Along with saving state money in terms of prisons and the amount of prisoners, Proposition 36 saves money for California based on participants in the program. For each dollar allocated to Proposition 36, the program generates two dollars of savings. In addition, for each offender who completes Proposition 36 treatment, the state saves $5,836, approximately four dollars for every one dollar spent. Furthermore, Proposition 36 saves California money even when an offender does not enter treatment, or fails to complete it. Offenders referred to Proposition 36 but who do not enter treatment save approximately $4,037, and offenders who fail to complete Proposition 36 treatment save approximately $1,792. Simply comparing the costs of drug treatment compared to the cost of incarceration proves the money-saving achievements of Proposition 36. Currently, the average yearly cost per inmate in a California prison is $49,000. The average cost for a drug treatment program ranges from $1,800 to $6,800 per client.
Proposition 36 also provides benefits to both the state and its participants as participants in Proposition 36 receive valuable education and information for changing their addictive behaviors and recovering from drug addiction. The California Society of Addiction Medicine found that “nearly three out of four clients entering [Proposition] 36 treatment make substantial progress and reach positive outcomes.” 34.4 percent of offenders complete Proposition 36 treatment with positive results. As of April 2007, over 70,000 offenders have graduated from Proposition 36 treatment. Graduates of Proposition 36 often credit the program with changing and saving their lives.

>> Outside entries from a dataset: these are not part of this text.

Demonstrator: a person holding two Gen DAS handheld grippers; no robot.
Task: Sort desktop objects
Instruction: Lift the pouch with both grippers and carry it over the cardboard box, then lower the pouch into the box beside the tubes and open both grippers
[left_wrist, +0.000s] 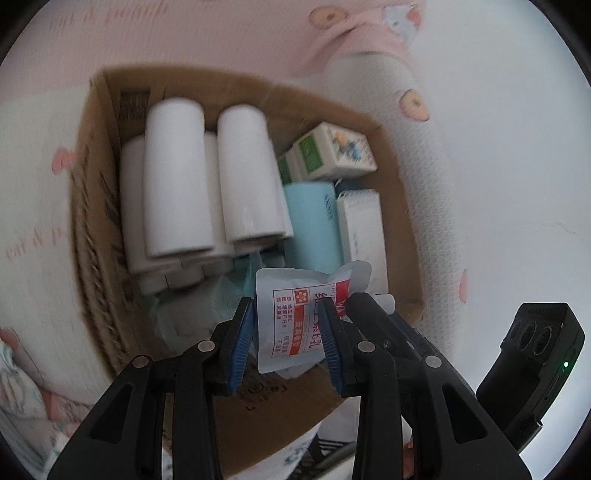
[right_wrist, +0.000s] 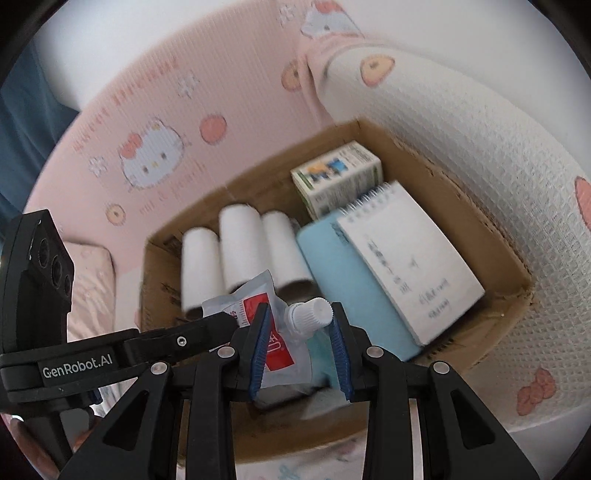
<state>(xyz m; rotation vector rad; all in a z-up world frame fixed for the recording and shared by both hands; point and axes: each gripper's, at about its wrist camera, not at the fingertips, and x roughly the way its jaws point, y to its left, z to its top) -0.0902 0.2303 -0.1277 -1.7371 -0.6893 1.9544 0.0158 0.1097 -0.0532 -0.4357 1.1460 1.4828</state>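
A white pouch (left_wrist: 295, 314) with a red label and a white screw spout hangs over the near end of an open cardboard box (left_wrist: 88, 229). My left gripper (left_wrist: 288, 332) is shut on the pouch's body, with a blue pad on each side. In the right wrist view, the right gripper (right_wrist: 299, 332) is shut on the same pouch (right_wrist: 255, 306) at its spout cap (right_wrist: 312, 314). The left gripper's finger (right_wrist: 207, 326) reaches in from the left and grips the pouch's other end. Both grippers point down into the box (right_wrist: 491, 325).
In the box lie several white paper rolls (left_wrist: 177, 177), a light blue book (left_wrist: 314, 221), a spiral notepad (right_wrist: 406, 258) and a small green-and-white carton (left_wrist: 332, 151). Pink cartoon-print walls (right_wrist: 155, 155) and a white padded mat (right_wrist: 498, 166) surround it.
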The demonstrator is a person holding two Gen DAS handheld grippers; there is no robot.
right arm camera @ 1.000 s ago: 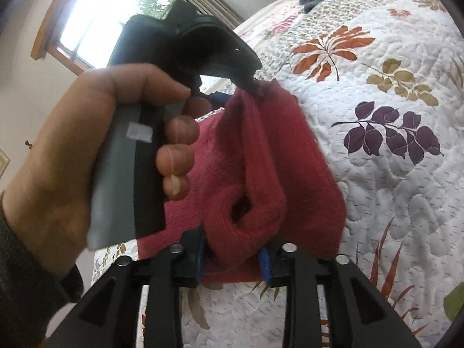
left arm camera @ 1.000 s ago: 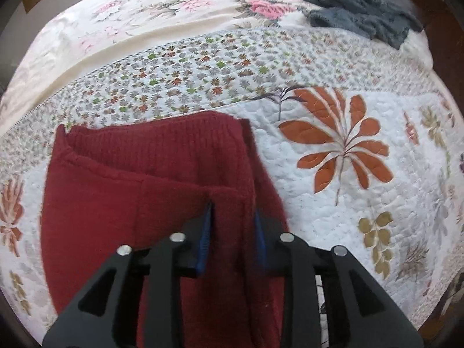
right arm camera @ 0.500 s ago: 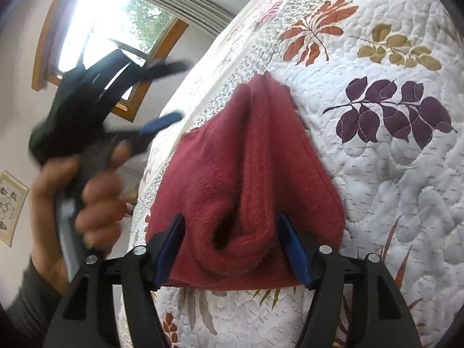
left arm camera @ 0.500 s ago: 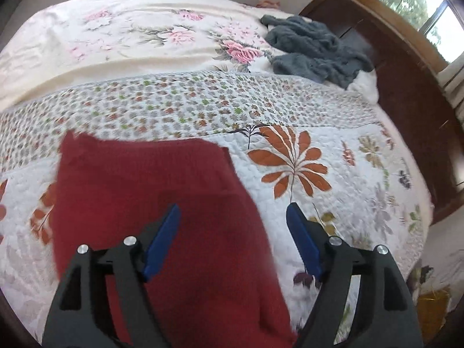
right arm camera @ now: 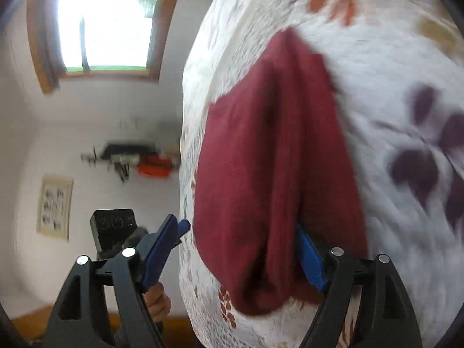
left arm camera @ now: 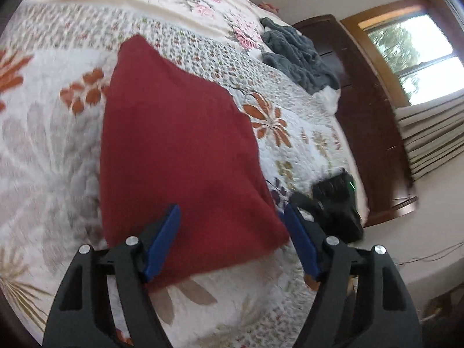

While Proposition 36 has successfully treated a large group of substance abuse offenders, drug courts have also found success, albeit with a smaller proportion of drug offenders. Drug courts have a completion rate of 55 percent statewide, but also deal with a significantly smaller portion of nonviolent drug offenders as compared to Proposition 36. While drug courts serve a small amount of offenders, they are still capable of saving significant amounts of taxpayer dollars. One year in jail for a single offender costs $49,000, while the cost of a full drug treatment program averages $3,000 per client. Over the long term, drug courts save California an average of $11,000 per client. In total, drug courts save California over $18 million dollars per year, proving that money spent on drug courts is a sound investment.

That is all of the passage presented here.